Dr. Bellmer regarded Felix with a warm smile and went right back to sorting through images of Rachel's head and neck.
"The good news is that Special Agent Young has absolutely no evidence of trauma to the head or neck. You can see here," she gestured over the collection of scans and images, "there are no shadows, no lesions, no swelling, nothing. The bad news is that despite all the good news, Agent Young is temporally disoriented."
I translated for Felix without thinking about it. "She's not oriented to time correctly."
"No, she is not. She believes it is April 2007 and she is assigned to a team lead by an agent named Gavrillis who is her supervisor. She does not remember anything after April 2007. She does not remember anything at all about the circumstances of her injury but thinks she was injured in Kabul and flown stateside for treatment. She does, however, have memory of events since she woke up yesterday and her ability to form new memories is completely intact. She can recall in detail incidents from before the blacked out time window. In short, her recall seems unimpaired except for the chunk of time that she cannot recall. She's lost memory of approximately 3 years and 7 months."
"Retrograde amnesia?"
"Almost classic retrograde declarative amnesia. The only thing not classic is the lack of an obvious cause. Dr. Hood, has the FBI done chemical analysis of the substance to which she was exposed?"
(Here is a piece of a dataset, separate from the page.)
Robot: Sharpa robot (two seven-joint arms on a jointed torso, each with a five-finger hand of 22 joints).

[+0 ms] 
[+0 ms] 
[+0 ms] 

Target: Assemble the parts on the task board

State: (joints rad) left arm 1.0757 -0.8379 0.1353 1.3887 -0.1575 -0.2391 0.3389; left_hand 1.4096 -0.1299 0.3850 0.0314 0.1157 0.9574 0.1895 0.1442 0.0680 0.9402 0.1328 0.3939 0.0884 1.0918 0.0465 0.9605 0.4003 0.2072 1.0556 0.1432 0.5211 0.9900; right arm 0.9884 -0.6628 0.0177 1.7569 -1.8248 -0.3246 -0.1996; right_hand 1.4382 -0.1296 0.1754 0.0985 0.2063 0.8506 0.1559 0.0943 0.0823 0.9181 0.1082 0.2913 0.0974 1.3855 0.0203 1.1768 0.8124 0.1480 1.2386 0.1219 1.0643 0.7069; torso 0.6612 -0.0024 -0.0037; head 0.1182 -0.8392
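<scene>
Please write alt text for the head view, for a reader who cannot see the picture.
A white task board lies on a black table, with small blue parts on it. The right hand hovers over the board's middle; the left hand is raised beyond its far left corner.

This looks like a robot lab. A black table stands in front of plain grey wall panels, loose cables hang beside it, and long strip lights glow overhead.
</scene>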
"The lab is still working on it. We should have results in about 12 hours."
"I will be very interested to see the results. In the meantime, I think it necessary to get her oriented to current time. It's going to be traumatic for her. Are you close?"
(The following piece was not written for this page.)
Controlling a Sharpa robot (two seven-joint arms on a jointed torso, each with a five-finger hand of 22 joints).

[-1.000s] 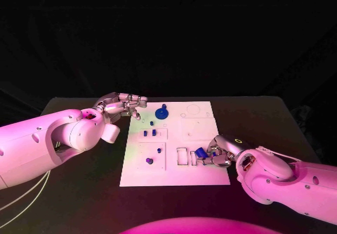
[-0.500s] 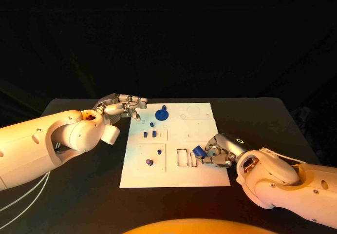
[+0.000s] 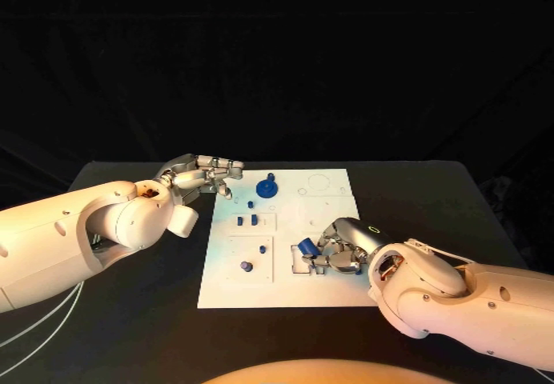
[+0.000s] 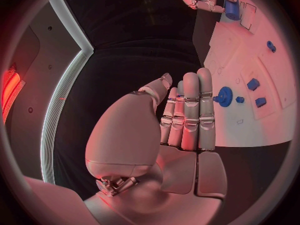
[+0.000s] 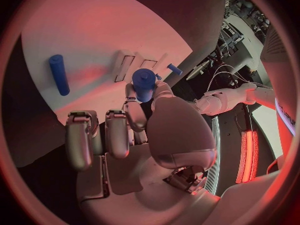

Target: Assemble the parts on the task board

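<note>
My right hand [image 3: 332,254] pinched a blue cylinder [image 3: 306,246] over the task board [image 3: 329,210]. My left hand [image 3: 206,174] hovered empty, fingers straight together, at the board's far-left edge.

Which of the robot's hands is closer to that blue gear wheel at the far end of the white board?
The left hand. It hovers at the task board's far left edge, just beside the blue gear. The right hand is down at the near end, holding a blue cylinder.

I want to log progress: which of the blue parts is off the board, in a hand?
The blue cylinder pinched by the right hand; the other blue parts rest on the task board.
</note>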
I looked at her and could not quite parse the question. Felix jumped right in.
"Heck yes, they're close. They've been working together for more than a year and saved each other's lives a bunch of times. They're buds, right Dr. Hood?"
"Buds. Exactly."
Dr. Bellmer smiled. "In my experience, it helps for the person with the affected memory to be reoriented to details of the missing time by someone they already have a reason to trust. Even if she doesn't remember you, she may have a sense that you are trustworthy and therefore telling her the truth."
"Of course. How exactly does one reorient an amnesia victim to time they've lost?"
"There is no standard method. If she's like every other FBI agent I've treated, she'll pull the information out of you. You'll be lucky to keep up."
Dr. Bellmer's pager sounded. She pulled it off her belt, scanned the small screen and looked back at me.
"Trust your instincts, Dr. Hood. She may not recognize you but she knows you. Call me as soon as the chemical analysis is complete. I am going to inform Special Agent Young right now. Give me about 15 minutes."
And with that, she was gone.
Felix dragged me to the cafeteria for a sandwich. He asked didn't poke and hover as usual and vaguely, I wondered why.
I made my way back to Rachel's room with a slideshow running through my head of events that might be memorable enough that she'd recall them – when she'd discovered me with shrapnel in my ass after my car was bombed, when she was shot with a crossbow, when she was quarantined for smallpox. She'd been through a lot since being assigned to me. And now this. She was missing a significant chunk of time.
I came through the door and found her regarding me with the same piercing gaze she turned on everyone new we encountered when she was protecting me. And my mind went blank.